She thought I was nuts. She made a bunch of excuses for her, telling me that maybe my daughter stepped on her tail etc. 
As if that's an excuse. If you accidently step on a dogs tail, then they get to rip your face off. No thank you. 

I signed her over to my friend, because I didn't want my name on her or to take any responsibility for that dog. I found out later the mother of this puppy was aggressive too.

You did the right thing, and anyone that has anything to say about it doesn't have a clue about dogs.


----------



## wildegoats0426 (Aug 30, 2013)

I agree. This person told me I euthanized her "for no reason and I'm a negative person" AS IF. People make me so sick sometimes!


----------



## BubbaHack (Apr 26, 2014)

hello Armortrail. Your post is dead on. I have one of your puppies and he is the sweetest boy ever.


----------



## Chadwick (Jan 24, 2014)

Tell them to take a walk!


----------



## oakshirefarms (Jul 5, 2013)

You made the call that was right for you and all involved. No one else was dealing with the issues and had dealt with what you witnessed. Also, I think your veterinary experience would have aided you in making the right choice. No one has a right to question your choice in such a foolish manner.


----------



## GoatieGranny (Jul 26, 2013)

I totally agree with everything that everyone here has said. You did the right thing, without a doubt. We would of done it, too. An aggressive dog can maim and even kill a person. It's not worth the risk. You probably saved someone from a future injury that could of been seriously bad. Or worse. Don't even read anymore from those people who have no understanding of safety. They are obviously putting the animal above the safety of others. 
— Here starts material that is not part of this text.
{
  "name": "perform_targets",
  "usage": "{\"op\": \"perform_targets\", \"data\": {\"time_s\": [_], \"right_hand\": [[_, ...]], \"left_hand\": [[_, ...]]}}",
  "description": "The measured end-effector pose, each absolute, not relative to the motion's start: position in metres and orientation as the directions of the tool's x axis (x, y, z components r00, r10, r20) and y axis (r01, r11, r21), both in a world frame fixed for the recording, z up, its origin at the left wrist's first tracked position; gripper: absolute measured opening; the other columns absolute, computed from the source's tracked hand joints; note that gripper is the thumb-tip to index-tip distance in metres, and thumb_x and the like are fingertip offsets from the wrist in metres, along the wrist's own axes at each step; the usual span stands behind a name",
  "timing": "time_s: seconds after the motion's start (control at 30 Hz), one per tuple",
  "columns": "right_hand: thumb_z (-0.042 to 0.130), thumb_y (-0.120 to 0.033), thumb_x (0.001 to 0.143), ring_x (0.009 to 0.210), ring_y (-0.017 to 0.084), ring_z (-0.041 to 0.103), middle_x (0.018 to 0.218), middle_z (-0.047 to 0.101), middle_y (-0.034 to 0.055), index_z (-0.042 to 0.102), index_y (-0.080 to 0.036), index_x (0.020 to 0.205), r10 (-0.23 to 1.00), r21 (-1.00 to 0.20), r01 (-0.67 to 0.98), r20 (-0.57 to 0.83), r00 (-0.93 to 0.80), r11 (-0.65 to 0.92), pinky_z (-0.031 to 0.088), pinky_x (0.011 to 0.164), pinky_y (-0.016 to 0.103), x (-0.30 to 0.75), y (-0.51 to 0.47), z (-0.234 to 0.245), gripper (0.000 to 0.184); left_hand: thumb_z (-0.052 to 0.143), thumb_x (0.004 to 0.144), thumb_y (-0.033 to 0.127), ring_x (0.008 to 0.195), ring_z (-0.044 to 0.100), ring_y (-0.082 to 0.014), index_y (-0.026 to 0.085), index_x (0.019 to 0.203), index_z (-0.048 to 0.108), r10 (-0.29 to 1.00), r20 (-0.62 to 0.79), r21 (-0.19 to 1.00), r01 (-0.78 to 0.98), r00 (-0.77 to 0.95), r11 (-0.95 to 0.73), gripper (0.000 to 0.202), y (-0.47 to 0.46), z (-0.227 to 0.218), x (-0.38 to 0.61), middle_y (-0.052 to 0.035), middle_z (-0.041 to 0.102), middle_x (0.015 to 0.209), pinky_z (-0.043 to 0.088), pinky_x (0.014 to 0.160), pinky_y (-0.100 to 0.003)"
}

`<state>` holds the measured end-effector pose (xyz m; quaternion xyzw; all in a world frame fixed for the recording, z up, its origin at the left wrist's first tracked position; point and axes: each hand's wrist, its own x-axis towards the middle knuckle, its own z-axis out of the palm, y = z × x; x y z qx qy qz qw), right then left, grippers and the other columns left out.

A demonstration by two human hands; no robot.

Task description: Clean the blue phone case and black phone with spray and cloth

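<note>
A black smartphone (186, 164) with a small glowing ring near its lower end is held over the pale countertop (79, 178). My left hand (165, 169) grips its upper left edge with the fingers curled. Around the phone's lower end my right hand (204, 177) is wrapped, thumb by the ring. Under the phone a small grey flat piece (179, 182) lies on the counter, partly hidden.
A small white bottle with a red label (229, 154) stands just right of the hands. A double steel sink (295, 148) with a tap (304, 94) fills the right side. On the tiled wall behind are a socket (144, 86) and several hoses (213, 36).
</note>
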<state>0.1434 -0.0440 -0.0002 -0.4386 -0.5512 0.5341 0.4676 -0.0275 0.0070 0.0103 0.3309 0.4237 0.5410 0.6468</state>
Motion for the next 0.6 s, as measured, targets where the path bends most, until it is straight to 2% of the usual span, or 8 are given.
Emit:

You did the right thing. Chin up.


----------



## Trickyroo (Sep 26, 2012)

Dogs aren't born "broke". I wish there was a way I could agree with that , but there isn't. Yes dogs can be born with brain issues , or other problems , but it's usually genetic. Some dogs who have these temperament issues , don't pass it along to the first litter , its usually the second litter that carries these problems. But not always. Because you step on a dogs tail is no way a "reason" for a dog to growl at you or make any type of aggressive behavior , its just not. They move , yelp and or get out of the way. Even a strong dominant will do the same , regardless.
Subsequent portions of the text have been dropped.